### Exercise aim:
Give the number of lines in the records below that include "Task". Reply with that number alone.

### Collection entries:

* * * * * * *

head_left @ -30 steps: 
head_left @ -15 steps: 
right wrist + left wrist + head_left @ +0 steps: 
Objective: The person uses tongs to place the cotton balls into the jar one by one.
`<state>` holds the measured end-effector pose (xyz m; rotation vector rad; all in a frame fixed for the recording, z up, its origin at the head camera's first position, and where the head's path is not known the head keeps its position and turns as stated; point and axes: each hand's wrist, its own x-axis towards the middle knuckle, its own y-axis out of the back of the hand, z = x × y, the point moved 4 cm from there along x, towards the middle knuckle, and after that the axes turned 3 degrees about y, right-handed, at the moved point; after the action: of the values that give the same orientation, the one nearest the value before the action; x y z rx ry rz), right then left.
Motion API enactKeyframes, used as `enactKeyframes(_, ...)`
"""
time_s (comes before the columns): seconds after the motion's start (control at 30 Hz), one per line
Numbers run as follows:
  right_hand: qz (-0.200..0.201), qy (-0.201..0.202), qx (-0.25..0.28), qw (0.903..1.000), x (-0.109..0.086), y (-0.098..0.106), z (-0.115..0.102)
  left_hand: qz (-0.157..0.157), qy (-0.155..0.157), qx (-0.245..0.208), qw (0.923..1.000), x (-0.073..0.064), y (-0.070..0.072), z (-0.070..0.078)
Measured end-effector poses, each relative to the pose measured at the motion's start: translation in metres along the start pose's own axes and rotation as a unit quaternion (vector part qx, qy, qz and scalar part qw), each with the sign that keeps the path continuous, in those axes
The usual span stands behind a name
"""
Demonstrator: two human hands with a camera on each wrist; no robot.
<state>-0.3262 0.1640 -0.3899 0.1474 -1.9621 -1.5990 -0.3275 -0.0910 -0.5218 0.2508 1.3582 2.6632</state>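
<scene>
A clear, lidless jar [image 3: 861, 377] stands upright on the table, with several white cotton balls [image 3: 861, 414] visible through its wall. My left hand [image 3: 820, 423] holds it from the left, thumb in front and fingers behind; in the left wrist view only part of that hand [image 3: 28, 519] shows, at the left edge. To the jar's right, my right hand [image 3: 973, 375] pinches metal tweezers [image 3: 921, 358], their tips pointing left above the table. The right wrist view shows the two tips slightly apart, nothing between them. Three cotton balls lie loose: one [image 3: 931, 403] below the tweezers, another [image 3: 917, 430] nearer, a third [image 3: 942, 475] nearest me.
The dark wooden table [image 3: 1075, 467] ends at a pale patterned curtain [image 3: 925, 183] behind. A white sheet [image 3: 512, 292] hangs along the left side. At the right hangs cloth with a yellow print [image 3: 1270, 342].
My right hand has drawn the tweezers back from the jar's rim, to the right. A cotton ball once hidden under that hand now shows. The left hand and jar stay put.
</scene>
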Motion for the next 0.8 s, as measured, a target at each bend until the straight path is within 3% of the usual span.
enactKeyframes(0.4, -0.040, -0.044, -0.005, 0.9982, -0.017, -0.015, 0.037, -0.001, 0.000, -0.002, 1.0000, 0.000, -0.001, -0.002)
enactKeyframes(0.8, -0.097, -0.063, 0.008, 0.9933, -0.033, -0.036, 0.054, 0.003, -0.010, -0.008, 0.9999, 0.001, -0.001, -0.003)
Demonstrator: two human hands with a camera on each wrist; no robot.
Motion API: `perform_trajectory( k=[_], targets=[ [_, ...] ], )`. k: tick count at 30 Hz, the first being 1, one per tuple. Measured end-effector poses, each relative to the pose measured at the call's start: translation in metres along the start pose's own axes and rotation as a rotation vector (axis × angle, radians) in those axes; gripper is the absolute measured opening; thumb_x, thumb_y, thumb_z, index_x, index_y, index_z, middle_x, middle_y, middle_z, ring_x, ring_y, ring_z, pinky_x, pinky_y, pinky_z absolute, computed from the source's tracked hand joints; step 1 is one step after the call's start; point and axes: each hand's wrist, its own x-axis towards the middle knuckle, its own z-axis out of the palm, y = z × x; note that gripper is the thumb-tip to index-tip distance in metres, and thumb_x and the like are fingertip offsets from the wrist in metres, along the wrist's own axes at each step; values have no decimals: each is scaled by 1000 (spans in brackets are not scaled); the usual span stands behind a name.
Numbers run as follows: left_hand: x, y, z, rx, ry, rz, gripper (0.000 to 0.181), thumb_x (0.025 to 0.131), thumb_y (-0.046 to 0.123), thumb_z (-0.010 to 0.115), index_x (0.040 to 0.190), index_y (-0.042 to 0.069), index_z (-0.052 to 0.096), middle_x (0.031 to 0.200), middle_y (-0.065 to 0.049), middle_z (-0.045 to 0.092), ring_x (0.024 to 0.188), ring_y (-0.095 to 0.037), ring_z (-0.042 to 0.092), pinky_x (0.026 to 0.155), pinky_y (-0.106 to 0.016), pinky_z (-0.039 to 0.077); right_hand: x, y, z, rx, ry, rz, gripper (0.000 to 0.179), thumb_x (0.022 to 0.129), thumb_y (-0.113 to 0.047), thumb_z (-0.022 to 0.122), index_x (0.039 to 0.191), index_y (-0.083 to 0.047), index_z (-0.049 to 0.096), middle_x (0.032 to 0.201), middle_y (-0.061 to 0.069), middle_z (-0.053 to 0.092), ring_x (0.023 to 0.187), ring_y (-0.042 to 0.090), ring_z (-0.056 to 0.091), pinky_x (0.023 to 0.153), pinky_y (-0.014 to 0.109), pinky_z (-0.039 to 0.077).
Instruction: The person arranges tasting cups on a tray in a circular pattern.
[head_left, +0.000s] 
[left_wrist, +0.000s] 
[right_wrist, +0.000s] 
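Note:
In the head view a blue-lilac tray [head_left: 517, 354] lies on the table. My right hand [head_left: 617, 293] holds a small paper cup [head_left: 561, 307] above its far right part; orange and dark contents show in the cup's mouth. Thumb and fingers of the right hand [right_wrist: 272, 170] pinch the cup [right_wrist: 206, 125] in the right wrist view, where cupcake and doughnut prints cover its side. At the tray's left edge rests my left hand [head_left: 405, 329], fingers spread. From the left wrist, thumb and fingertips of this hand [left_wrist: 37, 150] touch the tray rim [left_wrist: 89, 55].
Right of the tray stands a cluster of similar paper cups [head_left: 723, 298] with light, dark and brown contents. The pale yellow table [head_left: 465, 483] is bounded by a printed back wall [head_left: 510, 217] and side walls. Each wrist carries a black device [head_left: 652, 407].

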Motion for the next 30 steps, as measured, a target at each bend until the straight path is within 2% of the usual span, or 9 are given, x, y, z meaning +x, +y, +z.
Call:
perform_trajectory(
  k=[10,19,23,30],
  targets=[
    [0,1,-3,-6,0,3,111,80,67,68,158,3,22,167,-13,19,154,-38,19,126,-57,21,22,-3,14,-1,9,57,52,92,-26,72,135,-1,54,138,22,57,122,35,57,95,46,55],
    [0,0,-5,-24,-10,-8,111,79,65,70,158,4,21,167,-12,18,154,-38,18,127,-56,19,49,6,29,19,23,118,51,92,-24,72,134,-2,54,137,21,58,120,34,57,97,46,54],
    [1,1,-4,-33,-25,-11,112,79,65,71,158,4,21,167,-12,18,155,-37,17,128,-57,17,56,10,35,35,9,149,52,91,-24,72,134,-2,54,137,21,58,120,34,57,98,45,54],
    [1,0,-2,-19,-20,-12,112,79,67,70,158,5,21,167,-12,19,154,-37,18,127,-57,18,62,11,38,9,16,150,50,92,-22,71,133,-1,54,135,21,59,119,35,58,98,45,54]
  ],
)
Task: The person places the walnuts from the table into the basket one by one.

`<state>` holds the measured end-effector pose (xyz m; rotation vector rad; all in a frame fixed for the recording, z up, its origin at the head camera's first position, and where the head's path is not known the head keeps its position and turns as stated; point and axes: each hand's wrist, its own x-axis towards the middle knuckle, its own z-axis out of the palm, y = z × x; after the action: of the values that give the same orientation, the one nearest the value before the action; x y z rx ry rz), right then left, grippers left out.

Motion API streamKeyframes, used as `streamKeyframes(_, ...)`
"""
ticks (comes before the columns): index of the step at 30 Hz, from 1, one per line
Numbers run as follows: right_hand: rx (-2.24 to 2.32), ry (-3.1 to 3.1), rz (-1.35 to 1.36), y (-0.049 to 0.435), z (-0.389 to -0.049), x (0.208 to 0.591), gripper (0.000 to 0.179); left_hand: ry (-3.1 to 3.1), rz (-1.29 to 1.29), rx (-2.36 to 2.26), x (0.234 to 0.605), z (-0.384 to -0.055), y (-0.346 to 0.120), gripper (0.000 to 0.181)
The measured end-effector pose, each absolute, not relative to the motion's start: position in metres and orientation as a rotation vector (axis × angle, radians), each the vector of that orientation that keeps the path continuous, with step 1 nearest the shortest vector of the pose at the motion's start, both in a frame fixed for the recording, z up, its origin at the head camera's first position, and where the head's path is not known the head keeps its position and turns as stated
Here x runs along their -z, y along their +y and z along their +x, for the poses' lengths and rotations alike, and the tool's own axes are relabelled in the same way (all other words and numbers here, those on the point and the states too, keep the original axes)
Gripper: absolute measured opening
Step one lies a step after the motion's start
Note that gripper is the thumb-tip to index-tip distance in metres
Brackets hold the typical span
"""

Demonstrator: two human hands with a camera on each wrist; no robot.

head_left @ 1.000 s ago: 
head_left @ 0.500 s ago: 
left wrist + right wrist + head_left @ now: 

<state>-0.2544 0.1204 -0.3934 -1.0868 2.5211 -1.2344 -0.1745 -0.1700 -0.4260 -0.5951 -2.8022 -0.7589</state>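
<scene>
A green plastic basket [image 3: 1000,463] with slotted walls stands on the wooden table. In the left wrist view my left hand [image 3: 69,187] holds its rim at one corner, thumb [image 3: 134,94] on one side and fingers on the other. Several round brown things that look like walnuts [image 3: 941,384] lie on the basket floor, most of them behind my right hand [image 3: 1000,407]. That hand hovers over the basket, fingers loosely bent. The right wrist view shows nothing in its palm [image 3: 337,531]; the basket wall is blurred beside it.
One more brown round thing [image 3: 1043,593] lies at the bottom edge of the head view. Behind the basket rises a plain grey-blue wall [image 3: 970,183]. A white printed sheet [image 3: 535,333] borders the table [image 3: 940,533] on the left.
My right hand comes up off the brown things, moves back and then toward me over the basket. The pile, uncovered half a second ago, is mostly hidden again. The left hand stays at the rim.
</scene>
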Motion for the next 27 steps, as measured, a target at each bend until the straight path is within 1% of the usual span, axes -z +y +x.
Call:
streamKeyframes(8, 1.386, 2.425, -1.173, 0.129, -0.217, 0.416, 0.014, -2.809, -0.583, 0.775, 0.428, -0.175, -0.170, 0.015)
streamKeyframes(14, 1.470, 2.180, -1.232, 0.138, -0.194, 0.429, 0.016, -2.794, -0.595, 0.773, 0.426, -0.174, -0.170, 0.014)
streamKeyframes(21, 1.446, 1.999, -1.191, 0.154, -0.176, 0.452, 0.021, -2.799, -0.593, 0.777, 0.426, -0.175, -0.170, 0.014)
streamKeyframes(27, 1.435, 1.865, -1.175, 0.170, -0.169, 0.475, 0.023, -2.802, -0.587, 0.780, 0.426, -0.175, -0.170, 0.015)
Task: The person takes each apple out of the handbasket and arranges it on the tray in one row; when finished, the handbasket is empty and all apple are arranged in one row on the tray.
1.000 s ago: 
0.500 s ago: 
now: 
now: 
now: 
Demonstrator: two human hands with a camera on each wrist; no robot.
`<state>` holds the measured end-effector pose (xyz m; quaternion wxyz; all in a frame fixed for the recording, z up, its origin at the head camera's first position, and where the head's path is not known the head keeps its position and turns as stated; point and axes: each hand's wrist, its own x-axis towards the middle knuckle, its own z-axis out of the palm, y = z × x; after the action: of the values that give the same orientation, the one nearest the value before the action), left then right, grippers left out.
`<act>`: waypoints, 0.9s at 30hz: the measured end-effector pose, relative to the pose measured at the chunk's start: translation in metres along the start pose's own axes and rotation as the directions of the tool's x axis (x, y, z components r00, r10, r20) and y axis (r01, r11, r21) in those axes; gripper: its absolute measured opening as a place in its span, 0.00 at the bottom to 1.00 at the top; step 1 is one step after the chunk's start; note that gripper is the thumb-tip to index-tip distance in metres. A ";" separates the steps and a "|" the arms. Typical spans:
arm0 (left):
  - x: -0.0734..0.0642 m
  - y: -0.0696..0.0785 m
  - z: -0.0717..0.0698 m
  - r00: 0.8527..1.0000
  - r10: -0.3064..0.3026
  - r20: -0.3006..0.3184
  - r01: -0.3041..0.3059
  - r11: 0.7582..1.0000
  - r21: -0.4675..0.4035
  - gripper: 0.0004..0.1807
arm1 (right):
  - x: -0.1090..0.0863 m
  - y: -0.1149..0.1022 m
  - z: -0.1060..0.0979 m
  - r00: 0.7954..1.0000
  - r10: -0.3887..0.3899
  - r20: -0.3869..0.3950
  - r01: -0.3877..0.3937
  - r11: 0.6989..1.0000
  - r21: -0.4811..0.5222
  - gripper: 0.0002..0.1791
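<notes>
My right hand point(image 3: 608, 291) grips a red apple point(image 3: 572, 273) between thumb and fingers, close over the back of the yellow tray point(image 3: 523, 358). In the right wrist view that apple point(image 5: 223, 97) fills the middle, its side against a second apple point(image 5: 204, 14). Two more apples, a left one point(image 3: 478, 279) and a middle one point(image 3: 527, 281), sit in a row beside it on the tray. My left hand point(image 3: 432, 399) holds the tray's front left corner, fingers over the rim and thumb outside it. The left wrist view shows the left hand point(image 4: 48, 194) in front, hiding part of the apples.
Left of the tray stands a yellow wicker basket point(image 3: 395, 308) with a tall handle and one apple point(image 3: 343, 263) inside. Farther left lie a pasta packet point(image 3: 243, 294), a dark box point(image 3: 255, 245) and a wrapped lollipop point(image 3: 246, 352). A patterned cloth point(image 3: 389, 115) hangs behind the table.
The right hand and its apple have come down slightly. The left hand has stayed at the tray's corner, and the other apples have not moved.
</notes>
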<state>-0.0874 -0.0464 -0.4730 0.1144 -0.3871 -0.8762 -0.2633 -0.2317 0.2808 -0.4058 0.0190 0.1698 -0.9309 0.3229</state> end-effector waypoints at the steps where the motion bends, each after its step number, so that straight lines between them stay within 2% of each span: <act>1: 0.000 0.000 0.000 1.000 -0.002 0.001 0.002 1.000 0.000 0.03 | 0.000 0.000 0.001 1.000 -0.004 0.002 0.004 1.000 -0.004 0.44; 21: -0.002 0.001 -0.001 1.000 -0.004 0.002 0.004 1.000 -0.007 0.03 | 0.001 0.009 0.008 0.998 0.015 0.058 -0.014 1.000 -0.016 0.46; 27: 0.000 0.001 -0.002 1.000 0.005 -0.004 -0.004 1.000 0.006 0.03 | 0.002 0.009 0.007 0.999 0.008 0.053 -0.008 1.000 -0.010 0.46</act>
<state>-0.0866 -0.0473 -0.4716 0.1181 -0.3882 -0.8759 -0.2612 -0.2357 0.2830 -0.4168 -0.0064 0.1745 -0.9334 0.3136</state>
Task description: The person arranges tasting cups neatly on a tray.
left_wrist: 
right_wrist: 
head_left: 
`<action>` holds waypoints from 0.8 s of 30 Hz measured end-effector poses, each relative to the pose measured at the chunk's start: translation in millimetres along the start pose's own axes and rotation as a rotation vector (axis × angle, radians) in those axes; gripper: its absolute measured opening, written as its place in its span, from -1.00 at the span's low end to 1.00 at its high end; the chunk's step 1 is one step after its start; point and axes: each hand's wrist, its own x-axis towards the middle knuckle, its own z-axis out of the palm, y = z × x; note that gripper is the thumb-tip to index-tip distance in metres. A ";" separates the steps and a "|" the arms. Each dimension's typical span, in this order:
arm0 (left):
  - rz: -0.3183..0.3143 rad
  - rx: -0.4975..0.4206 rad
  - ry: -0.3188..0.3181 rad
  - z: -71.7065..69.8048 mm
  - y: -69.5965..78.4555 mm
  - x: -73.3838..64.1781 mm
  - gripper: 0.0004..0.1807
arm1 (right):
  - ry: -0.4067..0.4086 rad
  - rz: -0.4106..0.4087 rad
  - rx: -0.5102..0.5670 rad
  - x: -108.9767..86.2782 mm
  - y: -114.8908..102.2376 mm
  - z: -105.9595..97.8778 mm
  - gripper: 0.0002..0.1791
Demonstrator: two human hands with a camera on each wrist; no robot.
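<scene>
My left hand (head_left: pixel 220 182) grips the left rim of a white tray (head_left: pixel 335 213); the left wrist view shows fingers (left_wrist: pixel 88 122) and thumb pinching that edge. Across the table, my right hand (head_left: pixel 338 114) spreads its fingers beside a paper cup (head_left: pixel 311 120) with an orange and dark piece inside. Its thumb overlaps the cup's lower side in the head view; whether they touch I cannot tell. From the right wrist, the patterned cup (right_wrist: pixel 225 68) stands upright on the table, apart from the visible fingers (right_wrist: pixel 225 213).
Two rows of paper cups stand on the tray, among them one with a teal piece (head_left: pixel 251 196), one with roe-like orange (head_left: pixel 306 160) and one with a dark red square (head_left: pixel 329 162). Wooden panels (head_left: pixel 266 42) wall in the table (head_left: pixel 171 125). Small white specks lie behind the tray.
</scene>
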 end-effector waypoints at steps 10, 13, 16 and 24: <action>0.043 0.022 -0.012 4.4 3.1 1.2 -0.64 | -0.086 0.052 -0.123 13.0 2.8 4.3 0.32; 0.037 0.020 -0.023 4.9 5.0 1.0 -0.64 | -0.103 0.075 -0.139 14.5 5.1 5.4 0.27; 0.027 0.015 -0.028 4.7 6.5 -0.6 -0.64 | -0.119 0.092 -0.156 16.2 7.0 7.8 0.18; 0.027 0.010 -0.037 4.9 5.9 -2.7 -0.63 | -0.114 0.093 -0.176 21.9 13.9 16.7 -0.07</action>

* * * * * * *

### Exercise result:
3